Wednesday, May 25, 2005

Well the truth has begun to come out. I found out last week that one of my friends knows me far too well. She figured out what was going on with me. And it actually feels better someone knowing.
It has all got beyond a joke now, I don't want to be going through this anymore. I wish it would all go away and I could feel normal for a while. Yet again the past is repeating itself and I have been pushing anyone close away from me. It's not that I like to do it, cos I don't. It just an automatic unconscious thing which stops me hurting everyone else around me. Plus they also have enough happening in their lives without me dumping my crap on them.
I just want to be floating near the top again, rather than sinking further and further down.
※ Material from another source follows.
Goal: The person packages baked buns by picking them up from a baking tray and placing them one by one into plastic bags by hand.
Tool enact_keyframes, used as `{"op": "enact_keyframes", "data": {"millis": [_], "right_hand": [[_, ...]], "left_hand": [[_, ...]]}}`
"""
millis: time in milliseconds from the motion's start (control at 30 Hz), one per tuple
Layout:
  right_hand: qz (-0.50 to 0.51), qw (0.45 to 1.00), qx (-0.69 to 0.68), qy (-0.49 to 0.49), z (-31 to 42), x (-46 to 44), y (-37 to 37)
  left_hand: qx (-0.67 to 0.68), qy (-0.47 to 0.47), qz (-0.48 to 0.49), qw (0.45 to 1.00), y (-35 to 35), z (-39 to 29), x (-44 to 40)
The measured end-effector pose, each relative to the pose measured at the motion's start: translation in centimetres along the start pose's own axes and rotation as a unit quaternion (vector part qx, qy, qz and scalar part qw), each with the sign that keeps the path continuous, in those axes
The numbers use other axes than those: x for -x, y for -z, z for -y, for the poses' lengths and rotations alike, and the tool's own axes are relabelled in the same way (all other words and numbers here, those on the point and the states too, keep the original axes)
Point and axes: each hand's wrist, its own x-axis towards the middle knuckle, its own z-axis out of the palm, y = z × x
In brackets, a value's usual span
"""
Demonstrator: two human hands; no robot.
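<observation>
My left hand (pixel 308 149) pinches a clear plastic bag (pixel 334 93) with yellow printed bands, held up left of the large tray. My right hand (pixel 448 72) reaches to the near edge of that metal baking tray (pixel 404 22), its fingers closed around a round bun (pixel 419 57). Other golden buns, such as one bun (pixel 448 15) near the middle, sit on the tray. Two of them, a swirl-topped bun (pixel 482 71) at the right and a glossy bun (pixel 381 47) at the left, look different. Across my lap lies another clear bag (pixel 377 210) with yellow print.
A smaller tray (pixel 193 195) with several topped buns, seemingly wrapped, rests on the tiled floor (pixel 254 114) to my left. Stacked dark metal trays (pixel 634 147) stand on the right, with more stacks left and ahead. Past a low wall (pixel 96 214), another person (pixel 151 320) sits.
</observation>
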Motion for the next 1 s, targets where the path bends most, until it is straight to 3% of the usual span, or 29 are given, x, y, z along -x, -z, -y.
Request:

I want a day when it isn't a struggle to get through it and to make sure I'm still here the next day. I want to be able to go to sleep each night not wanting to wake up the next morning. I want the tears to stop flowing. I just want the pain and loneliness to go. I want to see the sunshine again. I want to smile and it to genuine, rather than a mask to the world. I just want to be normal and happy...

2 Comments:

At 2:29 pm, May 25, 2005, Blogger Dano said...

I'm sorry I can't physically be there to talk, it would be a lot easier. Cheer up Megs, it'll turn out right.

 
At 2:48 pm, May 25, 2005, Blogger megs said...

Thanks hun, it's good just being able to talk to you online.